The response should be the complete listing below, unchanged.
Top of DATA SHOWN
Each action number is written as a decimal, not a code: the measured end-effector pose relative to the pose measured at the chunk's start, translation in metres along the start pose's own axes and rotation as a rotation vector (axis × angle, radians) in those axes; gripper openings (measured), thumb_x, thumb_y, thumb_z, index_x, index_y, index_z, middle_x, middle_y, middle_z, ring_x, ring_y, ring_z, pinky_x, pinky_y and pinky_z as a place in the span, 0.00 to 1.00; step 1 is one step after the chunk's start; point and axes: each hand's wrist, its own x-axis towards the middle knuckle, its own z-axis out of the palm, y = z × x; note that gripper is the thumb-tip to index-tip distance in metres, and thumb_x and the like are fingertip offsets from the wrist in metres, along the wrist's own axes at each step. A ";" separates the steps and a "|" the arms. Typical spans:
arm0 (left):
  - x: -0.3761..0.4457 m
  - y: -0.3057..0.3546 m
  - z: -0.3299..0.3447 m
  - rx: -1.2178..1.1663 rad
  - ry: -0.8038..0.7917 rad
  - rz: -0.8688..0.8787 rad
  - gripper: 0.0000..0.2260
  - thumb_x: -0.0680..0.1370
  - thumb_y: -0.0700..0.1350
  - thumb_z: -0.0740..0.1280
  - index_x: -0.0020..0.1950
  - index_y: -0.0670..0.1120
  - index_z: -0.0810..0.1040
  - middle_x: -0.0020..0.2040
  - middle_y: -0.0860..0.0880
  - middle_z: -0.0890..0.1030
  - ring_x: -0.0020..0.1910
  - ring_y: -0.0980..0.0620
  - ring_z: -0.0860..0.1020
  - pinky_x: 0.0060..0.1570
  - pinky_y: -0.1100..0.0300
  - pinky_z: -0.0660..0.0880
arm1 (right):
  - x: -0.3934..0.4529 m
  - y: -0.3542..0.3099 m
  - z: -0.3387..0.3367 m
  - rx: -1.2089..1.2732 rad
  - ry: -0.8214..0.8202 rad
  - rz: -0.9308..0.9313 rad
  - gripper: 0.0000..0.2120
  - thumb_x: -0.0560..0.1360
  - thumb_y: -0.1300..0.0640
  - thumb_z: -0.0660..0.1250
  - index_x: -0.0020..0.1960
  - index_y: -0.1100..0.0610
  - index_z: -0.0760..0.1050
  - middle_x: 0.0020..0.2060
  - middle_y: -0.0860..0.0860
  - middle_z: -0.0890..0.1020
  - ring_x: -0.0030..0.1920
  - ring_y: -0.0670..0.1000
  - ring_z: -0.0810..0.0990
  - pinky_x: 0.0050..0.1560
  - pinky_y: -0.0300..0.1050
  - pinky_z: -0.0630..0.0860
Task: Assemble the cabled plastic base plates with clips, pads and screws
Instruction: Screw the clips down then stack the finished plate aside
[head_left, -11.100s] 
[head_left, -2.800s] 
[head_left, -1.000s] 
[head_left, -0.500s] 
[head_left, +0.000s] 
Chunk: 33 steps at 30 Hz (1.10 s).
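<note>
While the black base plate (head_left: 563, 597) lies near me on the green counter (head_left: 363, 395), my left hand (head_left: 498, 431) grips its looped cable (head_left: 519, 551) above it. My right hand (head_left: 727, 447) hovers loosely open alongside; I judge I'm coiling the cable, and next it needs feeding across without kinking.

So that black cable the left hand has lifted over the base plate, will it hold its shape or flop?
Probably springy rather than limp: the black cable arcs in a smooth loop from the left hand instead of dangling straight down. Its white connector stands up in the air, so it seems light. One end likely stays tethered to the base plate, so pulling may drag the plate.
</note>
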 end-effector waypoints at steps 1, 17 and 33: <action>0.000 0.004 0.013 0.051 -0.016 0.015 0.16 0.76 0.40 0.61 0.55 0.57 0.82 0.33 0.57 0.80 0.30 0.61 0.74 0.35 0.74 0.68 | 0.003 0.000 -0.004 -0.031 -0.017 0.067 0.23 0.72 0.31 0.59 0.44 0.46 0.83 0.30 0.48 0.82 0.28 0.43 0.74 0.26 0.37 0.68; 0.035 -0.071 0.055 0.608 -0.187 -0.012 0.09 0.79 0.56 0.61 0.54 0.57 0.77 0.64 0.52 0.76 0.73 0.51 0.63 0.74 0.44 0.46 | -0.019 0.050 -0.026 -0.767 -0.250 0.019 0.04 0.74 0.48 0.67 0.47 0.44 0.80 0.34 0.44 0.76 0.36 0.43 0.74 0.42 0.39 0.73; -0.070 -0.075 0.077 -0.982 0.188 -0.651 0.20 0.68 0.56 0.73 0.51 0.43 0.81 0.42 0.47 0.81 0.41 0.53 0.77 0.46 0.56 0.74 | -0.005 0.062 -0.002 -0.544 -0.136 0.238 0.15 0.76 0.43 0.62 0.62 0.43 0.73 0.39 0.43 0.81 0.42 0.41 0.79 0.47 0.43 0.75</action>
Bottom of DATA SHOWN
__EXERCISE RESPONSE__
Each action number is written as a decimal, not a code: the measured end-effector pose relative to the pose measured at the chunk's start, translation in metres along the start pose's own axes and rotation as a rotation vector (axis × angle, radians) in those axes; gripper openings (measured), thumb_x, thumb_y, thumb_z, index_x, index_y, index_z, middle_x, middle_y, middle_z, ring_x, ring_y, ring_z, pinky_x, pinky_y and pinky_z as a place in the span, 0.00 to 1.00; step 1 is one step after the chunk's start; point and axes: each hand's wrist, its own x-axis towards the middle knuckle, its own z-axis out of the palm, y = z × x; note that gripper is the thumb-tip to index-tip distance in metres, and thumb_x and the like are fingertip offsets from the wrist in metres, along the wrist's own axes at each step. A ";" separates the steps and a "|" the arms. Typical spans:
arm0 (left):
  - x: -0.3761..0.4457 m
  - y: -0.3057..0.3546 m
  - z: -0.3299..0.3447 m
  - rx: -1.2178..1.1663 rad
  - ry: -0.8038..0.7917 rad
  - rz: -0.8688..0.8787 rad
  - gripper: 0.0000..0.2260
  - thumb_x: -0.0680..0.1370
  - thumb_y: -0.0700..0.1350
  - thumb_z: -0.0740..0.1280
  - index_x: -0.0020..0.1950
  - index_y: -0.0670..0.1120
  - index_z: -0.0810..0.1040
  - middle_x: -0.0020..0.2040
  - middle_y: -0.0860..0.0880
  - middle_z: -0.0890..0.1030
  - ring_x: -0.0020..0.1910
  - ring_y: -0.0980..0.0620
  - ring_z: -0.0860..0.1020
  - pinky_x: 0.0060..0.1570
  - pinky_y: -0.1100..0.0300
  - pinky_z: -0.0660..0.0880
arm1 (right):
  - x: -0.3934..0.4529 m
  - y: -0.3542..0.3099 m
  - z: -0.3387..0.3367 m
  - rx: -1.2089..1.2732 rad
  - ry: -0.8214..0.8202 rad
  - rz: -0.9308..0.9313 rad
  - gripper: 0.0000..0.2120
  - thumb_x: -0.0560..0.1360
  - thumb_y: -0.1300..0.0640
  - thumb_z: -0.0660..0.1250
  - index_x: -0.0020..0.1960
  - index_y: -0.1100..0.0610
  - index_z: -0.0760..0.1050
  - middle_x: 0.0020..0.2060
  - middle_y: -0.0860..0.0860
  - middle_z: -0.0890..0.1020
  - ring_x: -0.0030..0.1920
  - ring_y: -0.0670..0.1000
  - ring_z: -0.0810..0.0990
  - pinky_x: 0.0050..0.1560
  - pinky_y: -0.0300..0.1050
  - pinky_z: -0.0630..0.0860
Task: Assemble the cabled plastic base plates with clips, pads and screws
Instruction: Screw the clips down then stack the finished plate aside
[head_left, -11.100s] 
[head_left, -2.800s] 
[head_left, -1.000s] 
[head_left, -0.500s] 
[head_left, +0.000s] 
Chunk: 33 steps at 30 Hz (1.10 s).
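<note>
While the black base plate (head_left: 563, 597) lies near me on the green counter (head_left: 363, 395), my left hand (head_left: 498, 431) grips its looped cable (head_left: 519, 551) above it. My right hand (head_left: 727, 447) hovers loosely open alongside; I judge I'm coiling the cable, and next it needs feeding across without kinking.

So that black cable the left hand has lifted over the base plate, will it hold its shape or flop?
Probably springy rather than limp: the black cable arcs in a smooth loop from the left hand instead of dangling straight down. Its white connector stands up in the air, so it seems light. One end likely stays tethered to the base plate, so pulling may drag the plate.
</note>
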 end-effector waypoints at steps 1, 17 and 33: <action>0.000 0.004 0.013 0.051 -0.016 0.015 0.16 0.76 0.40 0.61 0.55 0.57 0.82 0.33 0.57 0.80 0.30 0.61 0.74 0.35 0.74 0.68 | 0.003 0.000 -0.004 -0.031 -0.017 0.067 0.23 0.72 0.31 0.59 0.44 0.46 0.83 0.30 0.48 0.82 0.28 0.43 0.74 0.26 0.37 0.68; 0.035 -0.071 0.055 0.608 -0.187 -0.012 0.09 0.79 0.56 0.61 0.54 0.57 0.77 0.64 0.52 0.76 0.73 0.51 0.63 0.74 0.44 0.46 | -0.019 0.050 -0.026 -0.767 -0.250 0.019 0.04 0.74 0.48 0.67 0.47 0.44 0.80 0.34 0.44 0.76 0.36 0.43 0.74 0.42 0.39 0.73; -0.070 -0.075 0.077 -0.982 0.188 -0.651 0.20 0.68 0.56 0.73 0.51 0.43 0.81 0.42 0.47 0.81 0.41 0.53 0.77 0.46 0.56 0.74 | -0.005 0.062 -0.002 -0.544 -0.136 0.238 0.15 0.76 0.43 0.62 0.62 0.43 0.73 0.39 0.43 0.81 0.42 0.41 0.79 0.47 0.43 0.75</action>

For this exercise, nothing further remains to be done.